Der Klimawandel rückt mehr ins Bewusstsein, dass gute Böden Feuchtigkeit halten und somit Dürren abfedern. Ein gutes Bodenmanagement wird wieder wichtiger. Auf landwirtschaftlichen Kongressen wird zur Zeit empfohlen, nach der Ernte größere Anteile der Pflanzenrückstände wie Stroh auf den Feldern zu lassen. Die Pflanzenreste tragen Kohlenstoff in das Ökosystem Boden ein, wodurch das Bodenleben gefördert wird. Die Biodiversität nimmt zu und die fruchtbaren Anteile, der Humusgehalt, vergrößern sich. Außerdem speichern Böden, die so bewirtschaftet werden, Wasser besser.
Weltweit findet sich zunehmend Mikroplastik in den Böden. Welche Auswirkungen haben die winzigen Teilchen?

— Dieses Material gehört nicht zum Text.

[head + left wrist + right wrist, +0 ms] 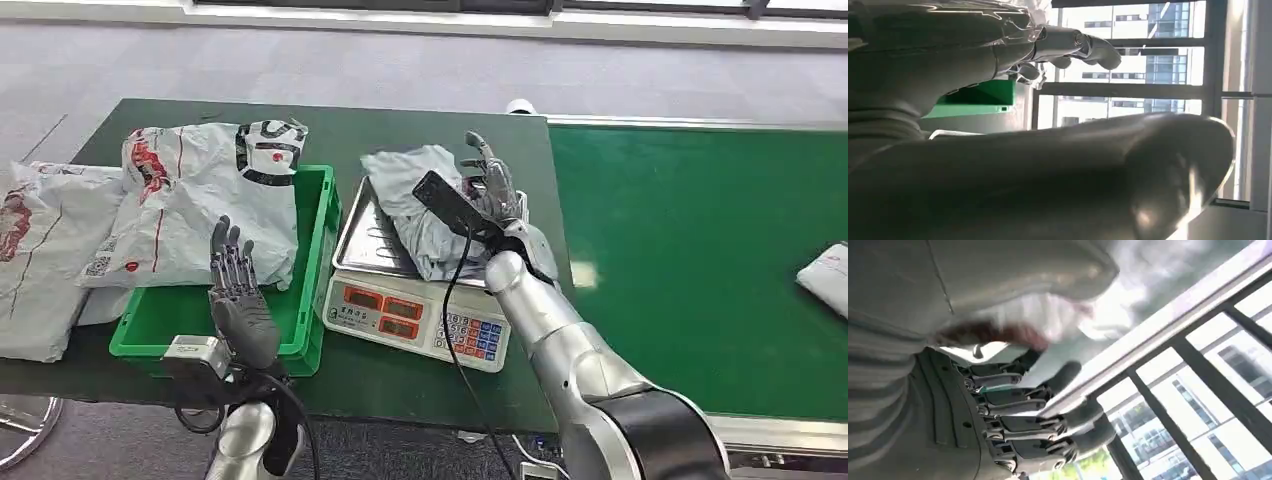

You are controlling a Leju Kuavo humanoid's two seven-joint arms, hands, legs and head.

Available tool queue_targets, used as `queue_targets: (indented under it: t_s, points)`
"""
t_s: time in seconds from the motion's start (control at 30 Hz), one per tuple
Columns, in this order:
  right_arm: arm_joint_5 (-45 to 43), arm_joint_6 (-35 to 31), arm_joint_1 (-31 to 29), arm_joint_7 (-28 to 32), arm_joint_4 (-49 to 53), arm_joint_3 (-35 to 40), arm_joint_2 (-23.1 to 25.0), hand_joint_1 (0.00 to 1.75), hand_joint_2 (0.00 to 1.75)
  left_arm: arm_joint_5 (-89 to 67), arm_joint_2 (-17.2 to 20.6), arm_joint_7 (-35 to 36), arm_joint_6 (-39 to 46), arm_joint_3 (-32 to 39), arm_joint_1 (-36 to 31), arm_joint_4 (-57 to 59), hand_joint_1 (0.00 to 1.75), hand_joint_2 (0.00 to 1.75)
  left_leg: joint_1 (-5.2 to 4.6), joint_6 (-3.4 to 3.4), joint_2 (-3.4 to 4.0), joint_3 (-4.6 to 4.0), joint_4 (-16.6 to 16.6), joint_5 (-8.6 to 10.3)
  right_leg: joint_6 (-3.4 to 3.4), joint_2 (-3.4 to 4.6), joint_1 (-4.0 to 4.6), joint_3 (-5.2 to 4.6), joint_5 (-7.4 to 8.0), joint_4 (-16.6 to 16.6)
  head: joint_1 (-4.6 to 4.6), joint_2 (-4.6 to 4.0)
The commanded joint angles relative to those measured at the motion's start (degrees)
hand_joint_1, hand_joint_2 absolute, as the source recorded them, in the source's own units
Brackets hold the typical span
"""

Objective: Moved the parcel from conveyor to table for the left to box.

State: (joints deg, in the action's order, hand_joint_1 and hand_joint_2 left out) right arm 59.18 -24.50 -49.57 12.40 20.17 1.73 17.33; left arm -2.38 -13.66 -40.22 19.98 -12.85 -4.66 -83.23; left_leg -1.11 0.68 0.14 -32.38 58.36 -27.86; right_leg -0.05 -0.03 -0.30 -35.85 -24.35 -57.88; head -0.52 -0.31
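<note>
With my right robot hand (492,190) gripping the grey parcel (425,208) on the scale (420,300) and the left robot hand (237,290) open, a careless release could slide it off the tray.

The right hand (492,190) and its arm cover part of the grey parcel (415,205) and the scale tray (365,240). The white parcel (832,277) on the conveyor is cut off by the picture's edge. In the right wrist view the parcel is a blurry smear, so I cannot tell if the fingers (1023,422) grip it
</note>
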Motion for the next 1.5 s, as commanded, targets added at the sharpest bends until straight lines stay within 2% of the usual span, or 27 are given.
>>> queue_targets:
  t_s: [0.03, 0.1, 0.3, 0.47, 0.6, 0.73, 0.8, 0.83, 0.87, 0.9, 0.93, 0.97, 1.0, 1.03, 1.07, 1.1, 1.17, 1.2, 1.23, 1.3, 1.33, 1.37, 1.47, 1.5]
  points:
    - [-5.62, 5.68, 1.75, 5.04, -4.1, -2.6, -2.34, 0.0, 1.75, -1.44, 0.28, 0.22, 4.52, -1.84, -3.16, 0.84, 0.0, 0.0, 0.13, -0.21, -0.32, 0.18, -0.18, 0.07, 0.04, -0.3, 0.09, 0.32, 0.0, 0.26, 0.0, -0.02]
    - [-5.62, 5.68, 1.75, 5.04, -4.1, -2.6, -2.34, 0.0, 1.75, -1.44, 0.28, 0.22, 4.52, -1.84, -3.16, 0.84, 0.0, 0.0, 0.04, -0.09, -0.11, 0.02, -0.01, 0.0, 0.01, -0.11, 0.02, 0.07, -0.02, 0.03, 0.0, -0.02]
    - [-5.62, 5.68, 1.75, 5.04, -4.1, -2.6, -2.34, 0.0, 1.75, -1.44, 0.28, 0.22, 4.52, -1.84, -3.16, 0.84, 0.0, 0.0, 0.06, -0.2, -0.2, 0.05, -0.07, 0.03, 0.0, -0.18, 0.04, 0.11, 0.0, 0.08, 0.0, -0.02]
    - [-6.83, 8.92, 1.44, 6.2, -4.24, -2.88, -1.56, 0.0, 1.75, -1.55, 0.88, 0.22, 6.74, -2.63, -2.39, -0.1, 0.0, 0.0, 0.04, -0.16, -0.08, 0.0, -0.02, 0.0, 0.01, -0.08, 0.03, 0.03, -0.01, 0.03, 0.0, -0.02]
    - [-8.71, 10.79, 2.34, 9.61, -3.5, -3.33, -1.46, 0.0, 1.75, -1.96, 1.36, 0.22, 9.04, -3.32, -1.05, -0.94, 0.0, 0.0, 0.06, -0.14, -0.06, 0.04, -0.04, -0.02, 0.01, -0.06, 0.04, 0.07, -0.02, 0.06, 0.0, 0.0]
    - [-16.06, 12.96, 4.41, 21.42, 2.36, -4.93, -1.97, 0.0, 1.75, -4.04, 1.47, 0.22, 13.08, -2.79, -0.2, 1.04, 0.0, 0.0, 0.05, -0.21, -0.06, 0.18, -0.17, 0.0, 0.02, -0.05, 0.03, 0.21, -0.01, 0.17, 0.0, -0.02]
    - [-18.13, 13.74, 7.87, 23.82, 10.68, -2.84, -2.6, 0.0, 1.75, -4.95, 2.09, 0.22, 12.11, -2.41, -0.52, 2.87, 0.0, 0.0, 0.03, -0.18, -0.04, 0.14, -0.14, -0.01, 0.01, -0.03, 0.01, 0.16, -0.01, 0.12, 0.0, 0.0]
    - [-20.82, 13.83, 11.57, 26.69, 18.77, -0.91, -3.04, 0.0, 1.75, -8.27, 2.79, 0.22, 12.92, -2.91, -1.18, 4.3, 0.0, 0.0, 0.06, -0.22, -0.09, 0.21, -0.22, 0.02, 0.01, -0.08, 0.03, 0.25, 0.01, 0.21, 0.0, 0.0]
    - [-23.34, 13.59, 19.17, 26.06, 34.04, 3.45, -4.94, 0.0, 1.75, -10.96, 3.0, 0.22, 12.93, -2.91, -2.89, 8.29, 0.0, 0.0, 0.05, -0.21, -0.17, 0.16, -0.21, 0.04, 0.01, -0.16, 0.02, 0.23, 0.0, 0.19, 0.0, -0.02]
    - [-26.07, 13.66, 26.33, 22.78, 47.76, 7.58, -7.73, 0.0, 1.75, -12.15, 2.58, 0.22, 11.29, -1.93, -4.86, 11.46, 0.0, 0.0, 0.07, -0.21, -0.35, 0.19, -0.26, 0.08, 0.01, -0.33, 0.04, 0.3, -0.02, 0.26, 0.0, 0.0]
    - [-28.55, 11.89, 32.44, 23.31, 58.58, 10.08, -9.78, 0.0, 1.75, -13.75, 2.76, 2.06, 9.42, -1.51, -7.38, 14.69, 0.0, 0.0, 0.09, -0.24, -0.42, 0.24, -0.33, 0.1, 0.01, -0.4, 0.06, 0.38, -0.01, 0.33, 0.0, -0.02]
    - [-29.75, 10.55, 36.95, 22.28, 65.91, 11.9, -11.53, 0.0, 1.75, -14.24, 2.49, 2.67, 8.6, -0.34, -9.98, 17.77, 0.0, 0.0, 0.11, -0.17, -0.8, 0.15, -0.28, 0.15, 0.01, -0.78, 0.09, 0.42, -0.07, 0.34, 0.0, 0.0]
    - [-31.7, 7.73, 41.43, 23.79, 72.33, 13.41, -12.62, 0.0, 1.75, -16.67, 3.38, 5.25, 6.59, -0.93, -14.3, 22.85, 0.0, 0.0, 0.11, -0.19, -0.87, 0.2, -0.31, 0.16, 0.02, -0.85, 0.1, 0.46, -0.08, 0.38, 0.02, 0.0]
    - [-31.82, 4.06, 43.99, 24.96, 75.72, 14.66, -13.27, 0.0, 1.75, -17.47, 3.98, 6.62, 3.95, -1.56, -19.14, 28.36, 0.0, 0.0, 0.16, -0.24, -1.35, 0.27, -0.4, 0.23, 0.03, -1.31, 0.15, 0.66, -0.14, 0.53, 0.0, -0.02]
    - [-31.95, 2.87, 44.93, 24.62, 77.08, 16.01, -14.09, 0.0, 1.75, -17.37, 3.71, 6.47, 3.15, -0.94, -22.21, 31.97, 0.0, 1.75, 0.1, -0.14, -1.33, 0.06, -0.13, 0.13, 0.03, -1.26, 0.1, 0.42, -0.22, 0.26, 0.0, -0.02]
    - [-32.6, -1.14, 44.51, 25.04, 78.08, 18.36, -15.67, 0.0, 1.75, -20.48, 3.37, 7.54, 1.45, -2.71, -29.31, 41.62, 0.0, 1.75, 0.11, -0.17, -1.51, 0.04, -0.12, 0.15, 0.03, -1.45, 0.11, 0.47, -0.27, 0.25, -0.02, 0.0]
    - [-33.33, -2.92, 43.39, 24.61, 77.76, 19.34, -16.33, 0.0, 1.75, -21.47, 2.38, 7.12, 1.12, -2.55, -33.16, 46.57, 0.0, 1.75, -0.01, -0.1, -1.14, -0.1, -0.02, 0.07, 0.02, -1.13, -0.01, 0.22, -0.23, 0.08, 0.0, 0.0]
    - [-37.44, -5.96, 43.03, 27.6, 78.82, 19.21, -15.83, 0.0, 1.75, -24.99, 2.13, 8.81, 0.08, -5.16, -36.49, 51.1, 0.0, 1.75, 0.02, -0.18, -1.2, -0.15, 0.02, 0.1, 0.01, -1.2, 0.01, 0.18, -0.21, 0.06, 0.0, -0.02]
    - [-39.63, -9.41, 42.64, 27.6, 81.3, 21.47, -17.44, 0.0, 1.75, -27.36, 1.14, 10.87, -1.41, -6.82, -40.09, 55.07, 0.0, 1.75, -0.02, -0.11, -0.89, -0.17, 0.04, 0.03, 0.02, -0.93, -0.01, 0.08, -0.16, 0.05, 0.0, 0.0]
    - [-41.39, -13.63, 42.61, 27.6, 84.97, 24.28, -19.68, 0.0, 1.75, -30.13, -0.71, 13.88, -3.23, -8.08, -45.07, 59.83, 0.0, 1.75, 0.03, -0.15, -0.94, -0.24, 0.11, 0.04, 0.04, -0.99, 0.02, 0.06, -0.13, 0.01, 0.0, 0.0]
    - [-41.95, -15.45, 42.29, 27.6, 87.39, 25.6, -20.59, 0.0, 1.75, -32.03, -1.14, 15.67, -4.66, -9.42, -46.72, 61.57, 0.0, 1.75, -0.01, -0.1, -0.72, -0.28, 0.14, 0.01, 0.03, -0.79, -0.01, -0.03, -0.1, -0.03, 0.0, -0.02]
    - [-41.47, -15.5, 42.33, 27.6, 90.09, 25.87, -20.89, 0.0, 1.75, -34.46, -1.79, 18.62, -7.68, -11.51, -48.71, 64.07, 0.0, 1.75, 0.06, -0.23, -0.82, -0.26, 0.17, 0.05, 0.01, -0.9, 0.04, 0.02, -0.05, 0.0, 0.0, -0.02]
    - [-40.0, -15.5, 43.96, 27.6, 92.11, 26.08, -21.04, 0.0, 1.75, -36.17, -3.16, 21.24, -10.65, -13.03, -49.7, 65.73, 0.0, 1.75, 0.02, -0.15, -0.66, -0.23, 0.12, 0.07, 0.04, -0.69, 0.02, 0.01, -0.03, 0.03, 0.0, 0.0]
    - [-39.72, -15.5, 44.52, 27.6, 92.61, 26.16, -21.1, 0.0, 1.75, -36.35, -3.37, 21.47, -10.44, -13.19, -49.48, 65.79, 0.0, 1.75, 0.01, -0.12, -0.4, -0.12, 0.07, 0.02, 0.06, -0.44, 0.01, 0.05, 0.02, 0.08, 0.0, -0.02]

Sven Marhan Mikroplastik ist überall. Es gibt viele Eintragswege in die Böden. Es reicht zum Beispiel aus, den Aufkleber auf der Bananenschale zu vergessen, bevor die Schale im Biomüll landet. Wird dieser Abfall zu Kompost verarbeitet, gelangen Teile des Aufklebers mit aufs Feld. Zusätzlich verschwinden komplette Äcker unter Folien, auch in Deutschland. Um zum Schutz vor Schädlingen den Kontakt von der Erdbeere mit dem Boden zu verhindern, werden Folien gespannt. Reste davon verbleiben auf den Feldern. In anderen Ländern wie in China werden die Folien nach der Ernte zum Teil sogar gleich mit untergepflügt. Wir wissen allerdings noch nicht, ob Mikroplastik tatsächlich das Bodenleben schädigt.
Zur Person
Dr. Sven Marhan ist Bodenwissenschaftler an der Universität Hohenheim und erforscht die Zusammenhänge vom Ökosystem Boden.